The interest rate of US Treasury bonds was upside down. The 2-year bond yield was once higher than the 10-year bond yield, the first time in 12 years. The market worried that the economy was in recession and the Dow fell 800 points.

What is the interest rate of national debt? Why are the markets so worried about the interest rate upside down?

Borrowing money, the longer the period of general borrowing is higher, and the inflation factor, so long-term borrowing or lending, the interest rate will be higher. However, when the market generally lacks confidence in the economic prospects and prefers to buy long-term government bonds to hedge against risks, there will be long-term debt ratios even lower than short-term debts.

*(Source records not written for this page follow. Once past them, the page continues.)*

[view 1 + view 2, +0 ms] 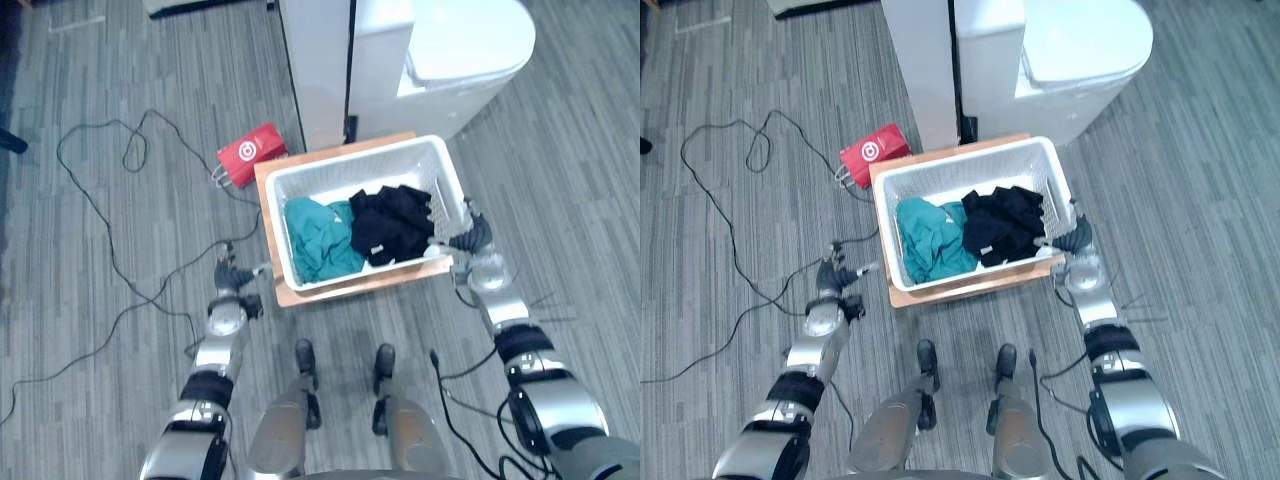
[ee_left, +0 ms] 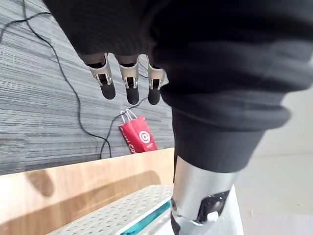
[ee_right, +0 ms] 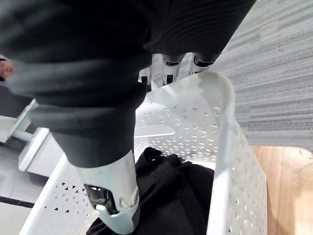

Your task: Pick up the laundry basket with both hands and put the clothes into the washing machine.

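Observation:
A white perforated laundry basket (image 1: 350, 165) sits on a low wooden platform (image 1: 350, 288) on the floor. Inside it, a teal garment (image 1: 318, 238) lies on the left and a black garment (image 1: 392, 222) on the right. My right hand (image 1: 470, 238) is at the basket's right rim (image 3: 220, 127). Its straight fingers (image 3: 168, 68) are against the rim and its thumb hangs inside over the black garment (image 3: 176, 191). My left hand (image 1: 232, 275) hovers open above the floor, just left of the platform (image 2: 73, 181) and apart from the basket. The white washing machine (image 1: 460, 50) stands right behind the basket.
A red paper bag (image 1: 250, 153) lies on the floor at the platform's far left corner, also in the left wrist view (image 2: 139, 138). A tall white panel (image 1: 315, 60) stands beside the washing machine. Grey plank floor surrounds the platform.

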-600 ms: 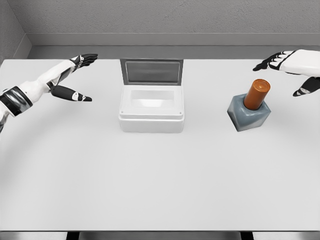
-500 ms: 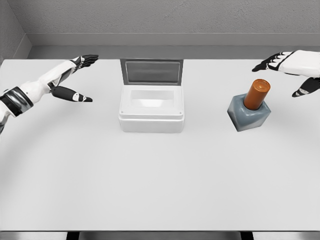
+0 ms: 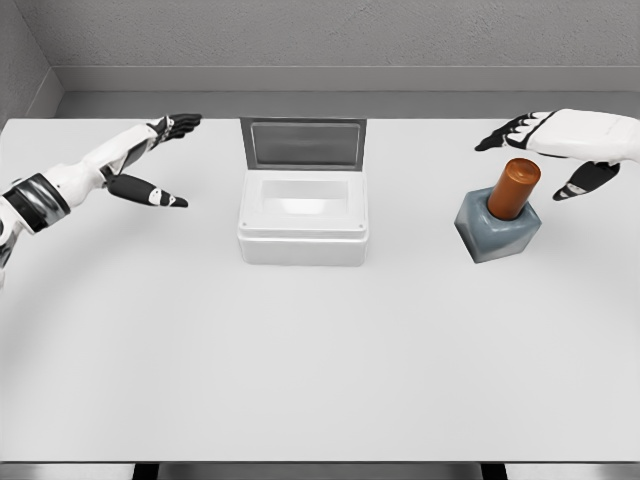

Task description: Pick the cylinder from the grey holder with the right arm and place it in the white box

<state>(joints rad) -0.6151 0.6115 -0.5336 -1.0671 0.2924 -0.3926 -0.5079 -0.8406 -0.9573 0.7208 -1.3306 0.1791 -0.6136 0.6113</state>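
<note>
- Right hand (image 3: 555, 140) hovers just above and behind the orange cylinder (image 3: 514, 188), fingers (image 3: 500, 133) spread, thumb hanging off to the right; holding nothing, no contact that I can see.
- Cylinder sits in the grey holder (image 3: 497, 229) on the right side of the table (image 3: 300, 360), well apart from the white box (image 3: 303, 220), which stands at centre with its lid up at the back.
- Long axis of the cylinder runs near upright, tipped a little: top end leans up and to the right, lower end buried in the holder.
- Risk: closing straight down on a tilted cylinder, the fingers may catch the top rim on one side and lever it, dragging or tipping the holder with it.
- Risk: a pull not in line with that tilt could bind the cylinder in its socket and lift the holder too.
- Risk: grip too near the top could let it swing or slip on the way to the box.
- Left hand (image 3: 150, 150) held out over the table's far left, fingers extended, empty.
</note>
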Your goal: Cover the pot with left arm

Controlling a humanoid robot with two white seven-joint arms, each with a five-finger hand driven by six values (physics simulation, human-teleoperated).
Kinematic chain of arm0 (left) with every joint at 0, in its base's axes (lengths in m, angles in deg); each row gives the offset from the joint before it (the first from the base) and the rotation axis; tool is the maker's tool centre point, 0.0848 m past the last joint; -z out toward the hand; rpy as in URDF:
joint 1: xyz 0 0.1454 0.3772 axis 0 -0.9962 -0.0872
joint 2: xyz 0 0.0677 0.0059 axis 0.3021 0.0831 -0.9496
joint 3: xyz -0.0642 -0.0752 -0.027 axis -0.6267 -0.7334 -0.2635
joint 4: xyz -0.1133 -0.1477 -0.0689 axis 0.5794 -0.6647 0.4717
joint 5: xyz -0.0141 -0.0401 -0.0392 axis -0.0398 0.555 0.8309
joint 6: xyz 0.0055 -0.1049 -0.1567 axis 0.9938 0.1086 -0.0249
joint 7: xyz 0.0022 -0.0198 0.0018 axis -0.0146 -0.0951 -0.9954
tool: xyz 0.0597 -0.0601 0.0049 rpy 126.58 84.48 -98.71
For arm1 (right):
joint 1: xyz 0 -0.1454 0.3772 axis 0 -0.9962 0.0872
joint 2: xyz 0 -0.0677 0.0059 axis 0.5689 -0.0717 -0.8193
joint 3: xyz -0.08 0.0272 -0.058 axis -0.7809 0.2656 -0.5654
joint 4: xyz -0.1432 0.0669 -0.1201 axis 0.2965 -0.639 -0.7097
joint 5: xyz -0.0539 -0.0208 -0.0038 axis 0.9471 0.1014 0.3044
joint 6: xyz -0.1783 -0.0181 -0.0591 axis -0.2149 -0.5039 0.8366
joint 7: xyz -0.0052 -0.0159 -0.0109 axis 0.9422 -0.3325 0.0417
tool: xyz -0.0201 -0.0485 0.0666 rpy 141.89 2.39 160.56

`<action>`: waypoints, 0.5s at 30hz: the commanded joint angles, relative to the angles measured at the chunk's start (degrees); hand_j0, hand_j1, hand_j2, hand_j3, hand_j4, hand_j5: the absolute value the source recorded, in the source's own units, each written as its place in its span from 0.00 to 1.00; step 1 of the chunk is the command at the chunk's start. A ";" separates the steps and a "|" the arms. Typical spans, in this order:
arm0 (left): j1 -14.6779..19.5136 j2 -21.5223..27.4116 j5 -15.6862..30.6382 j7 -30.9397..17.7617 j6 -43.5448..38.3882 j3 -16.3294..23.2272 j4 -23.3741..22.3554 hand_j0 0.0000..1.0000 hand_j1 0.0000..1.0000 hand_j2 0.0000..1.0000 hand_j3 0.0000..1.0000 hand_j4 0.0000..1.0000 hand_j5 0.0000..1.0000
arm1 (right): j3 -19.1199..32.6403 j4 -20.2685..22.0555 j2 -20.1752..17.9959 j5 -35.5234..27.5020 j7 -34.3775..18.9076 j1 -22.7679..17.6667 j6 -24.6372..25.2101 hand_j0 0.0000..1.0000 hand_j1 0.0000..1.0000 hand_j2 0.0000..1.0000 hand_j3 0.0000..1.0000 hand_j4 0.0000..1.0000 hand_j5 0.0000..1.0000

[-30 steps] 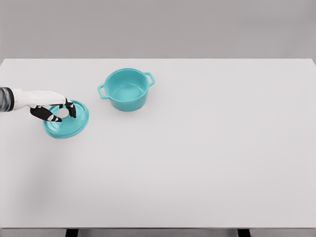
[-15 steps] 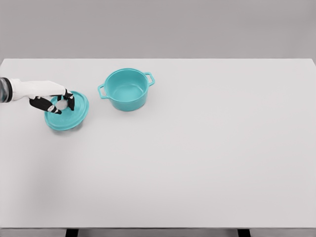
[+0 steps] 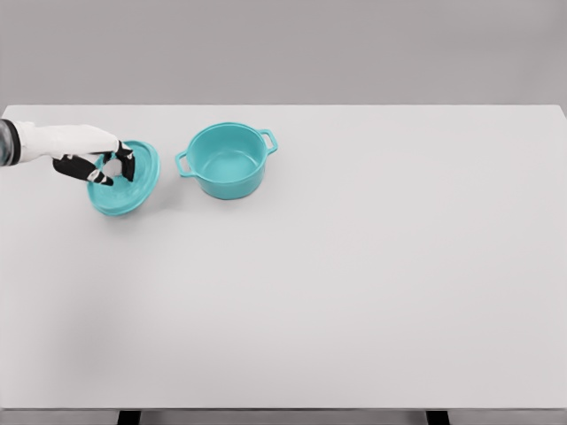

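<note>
A teal pot (image 3: pixel 227 160) with two side handles stands open on the white table (image 3: pixel 354 266), left of centre toward the back. To its left my left hand (image 3: pixel 108 166) is shut on the knob of the matching teal lid (image 3: pixel 127 180). The lid hangs tilted above the table, its top facing the hand, a short gap from the pot's left handle. My left arm enters from the left edge. The right arm does not show.
Only the wide white table lies around the pot and lid, with its back edge against a grey wall and its front edge near the bottom of the view.
My left hand has lifted the lid off the table and carried it up and slightly right, toward the pot. The lid has tilted more. The pot has not moved.
</note>
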State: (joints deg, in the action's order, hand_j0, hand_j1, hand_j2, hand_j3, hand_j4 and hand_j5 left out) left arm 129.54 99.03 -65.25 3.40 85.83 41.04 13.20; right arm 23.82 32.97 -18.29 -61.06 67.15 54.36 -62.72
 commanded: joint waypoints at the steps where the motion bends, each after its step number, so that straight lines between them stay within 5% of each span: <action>1: 0.00 -0.21 0.14 0.01 -0.02 -0.08 0.10 0.42 0.42 0.42 0.42 0.42 0.42 | 0.01 0.00 -0.01 -0.02 -0.04 0.00 -0.01 1.00 1.00 1.00 1.00 1.00 1.00; 15: 2.81 -0.56 0.14 0.01 -0.02 -0.08 5.11 0.41 0.41 0.41 0.41 0.41 0.41 | 0.01 0.00 -0.01 -0.02 -0.04 0.00 -0.01 1.00 1.00 1.00 1.00 1.00 1.00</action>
State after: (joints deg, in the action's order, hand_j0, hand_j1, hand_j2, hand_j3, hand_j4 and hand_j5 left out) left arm 132.44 98.44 -65.31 3.39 85.93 41.04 17.31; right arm 23.83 32.97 -18.29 -61.07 67.13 54.36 -62.72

“Police” to recession generally takes more than a year

Because US Treasury bonds are the world’s largest, most widely-flowed, and best-recognized bonds, the interest rates of US Treasury bonds can often reflect global capital trends and market forecasts for the future US economy. The US Treasury bond interest rate upside down has been seen by many as a major warning sign of the US economic recession.

According to statistics from CCB Asia, the United States has experienced a five-year bond yield and a two-year bond yield curve upside down five times. After that, the US economy has experienced different degrees of recession. However, it is worth noting that the interest rate upside down is a warning sign. It usually takes 12 to 18 months for the recession to occur, and it takes an average of 10 months from the beginning of the upside down to the stock market.

“Predictive power” may have declined

Although the interest rate curve is upside down, the “hit rate” used to predict the economic recession is very high. However, some people think that as the economic environment changes, the correlation between the two has decreased. It is no longer an accurate “alarm” to question the interest rate curve. .

Yellen, the former chairman of the US Federal Reserve, once said that from the past experience, there is a strong correlation between the interest rate curve and the recession, but the correlation is not causal, and with the current low inflation risk, investors are holding The term premium for long-term bond demand has also decreased, which has flattened the interest rate curve, and the interest rate curve may not necessarily accompany the economic recession.